Le dossier des entreprises publiques est l’un des rares sujets économiques qui font l’unanimité en Tunisie.
En effet, tout le monde est convaincu qu’il s’agit d’un vrai fardeau qui empêche le pays d’avancer. Aucune société, parmi les entreprises de transport, n’est en situation d’équilibre. Elles sont toutes sous perfusion, survivant grâce au soutien de l’Etat.
Un puits sans fond
Les comptes de la compagnie aérienne porte-drapeau pour 2017 et 2018 ne sont pas encore connus. Ceci traduit les grandes difficultés que traverse cette entreprise cotée à la Bourse de Tunis. Jusqu’à fin 2016, les pertes cumulées s’élèvent à 671,530 millions de dinars.
Dans le cas de Tunisair, la société a besoin d’une augmentation de capital essentiellement en cash, plutôt qu’autres mécanismes qui ne sont que des écritures comptables. La liquidité lui permettra d’améliorer significativement sa compétitivité et d’exploiter les compétences techniques et humaines qu’elle détient.
Plusieurs compagnies étrangères ont profité de l’incapacité de la compagnie à satisfaire la demande par manque d’appareils notamment durant l’été. Et ce pour exploiter certaines destinations rentables.
La situation n’est pas meilleure pour Compagnie Tunisienne de Navigation, bien que n’ayons pas d’idées précises sur l’ordre de grandeur de son déficit.
Pour le transport terrestre, les pertes de la TRANSTU ont dépassé les 914 milliards de dinars en 2016! Cela sans oublier les déboires des sociétés régionales. La STS a cumulé, jusqu’à 2017, 18,565 millions de dinars de pertes.
La Société Régionale du Transport de Sfax a encore des pertes plus importantes. Quant à la Société Nationale de Transport Interurbain (SNTRI), elle a laissé des plumes avec des résultats négatifs de 45 millions de dinars.
Pour la SNCFT, le dernier chiffre connu remonte à 2017 : 220 millions de dinars de pertes depuis la révolution.
Toutes ces entreprises bénéficieront également de l’appui de l’Etat qui a programmé des subventions de 500 millions de dinars dans le budget de 2020.
Reste enfin à préciser que les impayés de l’OACA, de la CTN et l’OMMP dépassent le un milliard de dinars selon le Président du Haut Comité du Contrôle Administratif et Financier en février dernier, Kamel Ayadi.
Une approche pratique
Inutile aujourd’hui de rediscuter des solutions genre réduction de l’effectif ou privatisation. Bien qu’elles soient économiquement les plus rationnelles, ces deux propositions n’ont aucune chance d’être mises en œuvre en Tunisie. Les syndicats ne permettront pas le départ d’un seul agent. Aucun investisseur privé ne mettra un sou dans des machines à perte.

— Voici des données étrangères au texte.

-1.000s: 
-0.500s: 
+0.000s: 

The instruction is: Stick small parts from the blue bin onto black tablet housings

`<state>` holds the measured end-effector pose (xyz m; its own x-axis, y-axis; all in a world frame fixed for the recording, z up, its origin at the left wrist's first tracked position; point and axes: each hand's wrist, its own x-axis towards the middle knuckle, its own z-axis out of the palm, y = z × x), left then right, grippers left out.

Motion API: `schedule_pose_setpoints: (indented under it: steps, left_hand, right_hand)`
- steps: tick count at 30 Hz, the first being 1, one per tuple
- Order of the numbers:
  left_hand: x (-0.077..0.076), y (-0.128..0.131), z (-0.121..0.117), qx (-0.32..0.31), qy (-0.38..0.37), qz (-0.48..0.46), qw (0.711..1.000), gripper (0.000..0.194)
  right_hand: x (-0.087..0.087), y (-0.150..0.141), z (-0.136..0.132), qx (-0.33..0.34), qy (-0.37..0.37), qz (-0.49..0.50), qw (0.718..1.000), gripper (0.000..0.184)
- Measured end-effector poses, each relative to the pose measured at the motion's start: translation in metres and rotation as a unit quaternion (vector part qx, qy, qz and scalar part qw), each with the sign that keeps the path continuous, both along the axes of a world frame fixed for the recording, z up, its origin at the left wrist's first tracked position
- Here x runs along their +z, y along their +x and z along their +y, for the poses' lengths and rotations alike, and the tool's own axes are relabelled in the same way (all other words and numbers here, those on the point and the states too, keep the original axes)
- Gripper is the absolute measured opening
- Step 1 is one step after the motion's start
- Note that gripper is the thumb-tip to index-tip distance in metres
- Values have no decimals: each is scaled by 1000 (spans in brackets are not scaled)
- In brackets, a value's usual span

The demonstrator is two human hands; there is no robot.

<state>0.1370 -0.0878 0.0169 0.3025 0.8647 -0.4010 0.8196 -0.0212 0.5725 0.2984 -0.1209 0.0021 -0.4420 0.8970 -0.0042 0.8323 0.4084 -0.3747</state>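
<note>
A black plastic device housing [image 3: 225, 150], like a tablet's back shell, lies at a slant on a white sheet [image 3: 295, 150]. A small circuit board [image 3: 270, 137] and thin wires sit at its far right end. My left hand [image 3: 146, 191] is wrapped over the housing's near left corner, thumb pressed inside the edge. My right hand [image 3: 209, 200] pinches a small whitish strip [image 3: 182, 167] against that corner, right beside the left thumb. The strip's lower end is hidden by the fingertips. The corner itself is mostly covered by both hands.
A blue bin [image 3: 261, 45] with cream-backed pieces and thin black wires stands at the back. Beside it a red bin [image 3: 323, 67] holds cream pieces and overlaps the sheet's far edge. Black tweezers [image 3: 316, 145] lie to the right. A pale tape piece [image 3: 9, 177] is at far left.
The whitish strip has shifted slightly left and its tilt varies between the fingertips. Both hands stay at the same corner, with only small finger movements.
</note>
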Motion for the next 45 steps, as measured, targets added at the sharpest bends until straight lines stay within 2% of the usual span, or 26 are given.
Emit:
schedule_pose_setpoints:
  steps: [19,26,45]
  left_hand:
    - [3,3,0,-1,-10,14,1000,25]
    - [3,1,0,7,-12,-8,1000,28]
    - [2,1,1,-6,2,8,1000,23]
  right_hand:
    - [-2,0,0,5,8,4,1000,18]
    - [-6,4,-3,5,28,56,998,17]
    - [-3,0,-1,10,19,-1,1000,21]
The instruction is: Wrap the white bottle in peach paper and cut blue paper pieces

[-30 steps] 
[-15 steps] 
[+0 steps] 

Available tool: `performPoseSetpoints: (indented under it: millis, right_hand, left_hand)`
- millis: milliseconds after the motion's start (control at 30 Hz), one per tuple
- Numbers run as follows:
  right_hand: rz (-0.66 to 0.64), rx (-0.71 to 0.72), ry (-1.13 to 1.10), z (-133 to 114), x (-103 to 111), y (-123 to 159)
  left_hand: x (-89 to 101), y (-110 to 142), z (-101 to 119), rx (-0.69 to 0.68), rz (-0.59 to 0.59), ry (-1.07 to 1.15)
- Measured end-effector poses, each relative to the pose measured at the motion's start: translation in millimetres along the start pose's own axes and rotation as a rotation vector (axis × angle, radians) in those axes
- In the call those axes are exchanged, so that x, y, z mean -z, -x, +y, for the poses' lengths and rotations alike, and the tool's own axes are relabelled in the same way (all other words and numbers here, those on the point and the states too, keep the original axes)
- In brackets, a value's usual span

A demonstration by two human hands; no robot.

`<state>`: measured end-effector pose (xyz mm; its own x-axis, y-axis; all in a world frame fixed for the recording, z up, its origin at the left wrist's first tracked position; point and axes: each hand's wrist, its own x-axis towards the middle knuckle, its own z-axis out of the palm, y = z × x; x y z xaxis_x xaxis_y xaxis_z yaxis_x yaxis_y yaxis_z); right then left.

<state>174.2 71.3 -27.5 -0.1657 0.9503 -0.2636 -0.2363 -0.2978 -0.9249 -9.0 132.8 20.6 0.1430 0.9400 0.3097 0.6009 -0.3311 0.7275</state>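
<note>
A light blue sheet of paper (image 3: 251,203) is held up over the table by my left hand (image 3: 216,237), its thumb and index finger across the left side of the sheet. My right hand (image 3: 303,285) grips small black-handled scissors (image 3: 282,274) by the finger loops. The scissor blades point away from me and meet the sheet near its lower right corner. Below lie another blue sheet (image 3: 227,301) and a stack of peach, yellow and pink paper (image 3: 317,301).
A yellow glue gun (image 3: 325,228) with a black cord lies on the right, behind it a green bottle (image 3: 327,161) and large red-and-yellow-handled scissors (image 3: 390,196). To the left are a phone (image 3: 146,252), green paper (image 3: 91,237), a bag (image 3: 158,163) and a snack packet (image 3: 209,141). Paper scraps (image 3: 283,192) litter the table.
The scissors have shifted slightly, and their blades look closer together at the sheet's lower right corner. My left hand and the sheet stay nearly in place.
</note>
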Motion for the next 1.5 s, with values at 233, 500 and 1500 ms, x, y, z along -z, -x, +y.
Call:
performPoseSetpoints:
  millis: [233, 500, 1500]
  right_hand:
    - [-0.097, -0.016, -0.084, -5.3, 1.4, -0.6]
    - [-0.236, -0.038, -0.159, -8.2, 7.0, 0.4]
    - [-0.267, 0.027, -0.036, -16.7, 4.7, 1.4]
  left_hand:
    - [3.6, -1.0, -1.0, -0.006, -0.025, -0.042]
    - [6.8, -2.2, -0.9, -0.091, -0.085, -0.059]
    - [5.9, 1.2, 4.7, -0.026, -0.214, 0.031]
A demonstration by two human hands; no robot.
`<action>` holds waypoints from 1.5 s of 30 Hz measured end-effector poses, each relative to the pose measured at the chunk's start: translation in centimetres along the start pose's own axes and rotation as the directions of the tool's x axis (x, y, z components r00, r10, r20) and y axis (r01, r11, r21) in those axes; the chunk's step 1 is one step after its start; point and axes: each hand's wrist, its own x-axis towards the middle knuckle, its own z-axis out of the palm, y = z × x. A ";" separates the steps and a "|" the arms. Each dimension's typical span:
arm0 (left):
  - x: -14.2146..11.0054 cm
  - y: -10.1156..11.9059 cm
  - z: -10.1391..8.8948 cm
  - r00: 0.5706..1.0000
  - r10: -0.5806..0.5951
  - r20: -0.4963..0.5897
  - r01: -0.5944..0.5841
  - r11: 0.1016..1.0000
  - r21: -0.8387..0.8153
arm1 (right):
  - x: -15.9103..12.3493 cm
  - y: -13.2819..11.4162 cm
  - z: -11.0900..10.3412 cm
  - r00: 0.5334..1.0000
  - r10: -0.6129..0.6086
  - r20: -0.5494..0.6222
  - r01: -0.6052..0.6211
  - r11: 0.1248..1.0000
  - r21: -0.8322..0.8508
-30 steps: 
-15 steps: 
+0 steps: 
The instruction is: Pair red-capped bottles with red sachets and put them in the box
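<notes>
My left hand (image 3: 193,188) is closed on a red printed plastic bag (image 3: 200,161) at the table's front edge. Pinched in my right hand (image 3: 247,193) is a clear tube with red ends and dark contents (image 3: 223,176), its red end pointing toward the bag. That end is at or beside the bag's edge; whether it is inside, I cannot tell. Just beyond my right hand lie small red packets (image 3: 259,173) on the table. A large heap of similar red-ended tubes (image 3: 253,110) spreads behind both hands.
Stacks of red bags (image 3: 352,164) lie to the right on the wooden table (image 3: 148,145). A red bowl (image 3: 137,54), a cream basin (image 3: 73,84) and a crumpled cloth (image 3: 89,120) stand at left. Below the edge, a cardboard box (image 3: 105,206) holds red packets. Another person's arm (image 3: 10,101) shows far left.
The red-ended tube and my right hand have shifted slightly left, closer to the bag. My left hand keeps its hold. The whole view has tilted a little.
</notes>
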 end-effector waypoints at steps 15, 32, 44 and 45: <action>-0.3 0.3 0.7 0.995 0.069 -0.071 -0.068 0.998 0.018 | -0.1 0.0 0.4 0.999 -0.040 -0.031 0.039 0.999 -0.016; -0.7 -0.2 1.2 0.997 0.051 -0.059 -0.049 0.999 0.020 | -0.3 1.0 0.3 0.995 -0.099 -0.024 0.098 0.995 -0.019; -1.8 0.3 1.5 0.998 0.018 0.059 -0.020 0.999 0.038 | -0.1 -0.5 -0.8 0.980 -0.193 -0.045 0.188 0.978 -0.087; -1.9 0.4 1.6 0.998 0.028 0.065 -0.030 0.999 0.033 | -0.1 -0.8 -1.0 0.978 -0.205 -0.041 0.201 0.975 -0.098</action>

Le meilleur exemple est Tunisair qui n’a pas pu se séparer d’une partie de son sureffectif, même avec la collaboration des syndicats, en raison du coût financier d’une telle procédure.
Le début du sauvetage se fera par une refonte totale des méthodes de fonctionnement et des investissements en systèmes d’information, de sorte à obtenir des administrations modernes.
Une nouvelle répartition des rôles permettrait d’optimiser l’utilisation du personnel. Ce personnel doit bénéficier de formations spécifiques et de nouvelles techniques de motivation et de rémunération, afin de le motiver et d’améliorer sa productivité. L’achèvement d’un tel plan permettrait d’ouvrir le tour de table à des investisseurs étrangers ou la cession de certaines activités.
Du point de vue pratique, c’est plus facile d’appliquer de telles recettes à Tunisair ou la CTN. Il suffit d’avoir plus d’avions ou de navires pour doper les chiffres. Leurs activités internationales est un facteur de croissance.
Pour la TRANSTU, elle peut avoir plus de moyens. Mais la qualité des infrastructures routières empêchent d’optimiser leur utilisation. Même le comportement des voyageurs, qui ne paient pas leurs tickets, limite le potentiel d’amélioration des comptes des entreprises de transport terrestre.
Ce qui est sûr, c’est que quels que soient les plans de redressement des entreprises de transport, le point de départ est toujours le même: injecter du capital. D’où proviendra-t-il? C’est à la nouvelle équipe gouvernementale de trouver des sources (PPP par exemple) bien qu’il s’agisse de milliards de dinars.